▸ Information provided:
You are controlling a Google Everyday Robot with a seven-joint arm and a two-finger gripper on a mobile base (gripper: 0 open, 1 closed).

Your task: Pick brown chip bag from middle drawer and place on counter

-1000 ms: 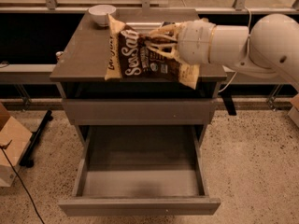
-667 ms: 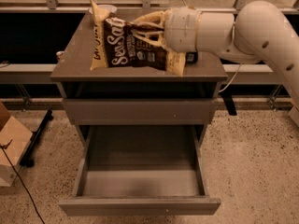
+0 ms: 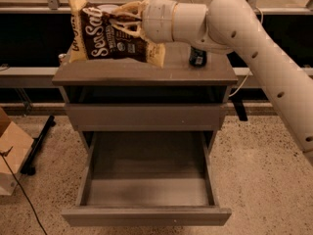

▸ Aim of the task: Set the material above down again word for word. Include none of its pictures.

▸ Expected answer:
You are controlling a Google Everyday Robot with a seven-joint arm and a two-finger gripper on a mobile base (gripper: 0 open, 1 closed).

Your task: Pick brown chip bag from middle drawer and place on counter

-1000 ms: 
-667 ms: 
+0 ms: 

The work on this exercise has been finished.